▶ _TASK TO CARRY OUT_
Each of the lines below must be retyped character for character.
····················
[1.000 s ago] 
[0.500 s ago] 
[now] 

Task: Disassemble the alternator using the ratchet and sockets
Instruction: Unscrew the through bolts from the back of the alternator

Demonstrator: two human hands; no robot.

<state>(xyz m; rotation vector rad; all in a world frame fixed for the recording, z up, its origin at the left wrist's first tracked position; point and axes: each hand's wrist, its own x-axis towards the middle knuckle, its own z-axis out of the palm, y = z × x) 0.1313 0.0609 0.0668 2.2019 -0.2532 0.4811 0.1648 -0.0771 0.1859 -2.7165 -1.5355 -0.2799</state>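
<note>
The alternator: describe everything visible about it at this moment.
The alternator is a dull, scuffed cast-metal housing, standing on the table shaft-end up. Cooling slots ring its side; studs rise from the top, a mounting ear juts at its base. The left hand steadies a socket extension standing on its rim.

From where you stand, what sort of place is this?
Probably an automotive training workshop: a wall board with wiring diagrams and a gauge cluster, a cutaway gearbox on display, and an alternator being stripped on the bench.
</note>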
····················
▶ _REPLY TO THE EXERCISE_
[1.000 s ago] 
[0.500 s ago] 
[now] 

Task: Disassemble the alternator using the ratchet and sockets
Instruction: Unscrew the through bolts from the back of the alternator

Demonstrator: two human hands; no robot.

<state>(xyz m; rotation vector rad; all in a world frame fixed for the recording, z up, its origin at the left wrist's first tracked position; point and axes: each hand's wrist, its own x-axis towards the middle knuckle, its own z-axis out of the palm, y = z × x) 0.1313 0.0609 0.0668 2.2019 -0.2532 0.4811 0.1648 -0.0771 0.1859 -2.7165 -1.5355 -0.2799</state>
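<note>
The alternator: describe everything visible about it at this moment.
The alternator is a dull, scuffed cast-metal housing, standing on the table shaft-end up. Cooling slots ring its side; studs rise from the top, a mounting ear juts at its base. The left hand steadies a socket extension standing on its rim.

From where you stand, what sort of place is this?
Probably an automotive training workshop: a wall board with wiring diagrams and a gauge cluster, a cutaway gearbox on display, and an alternator being stripped on the bench.
</note>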

This exercise has nothing further to it.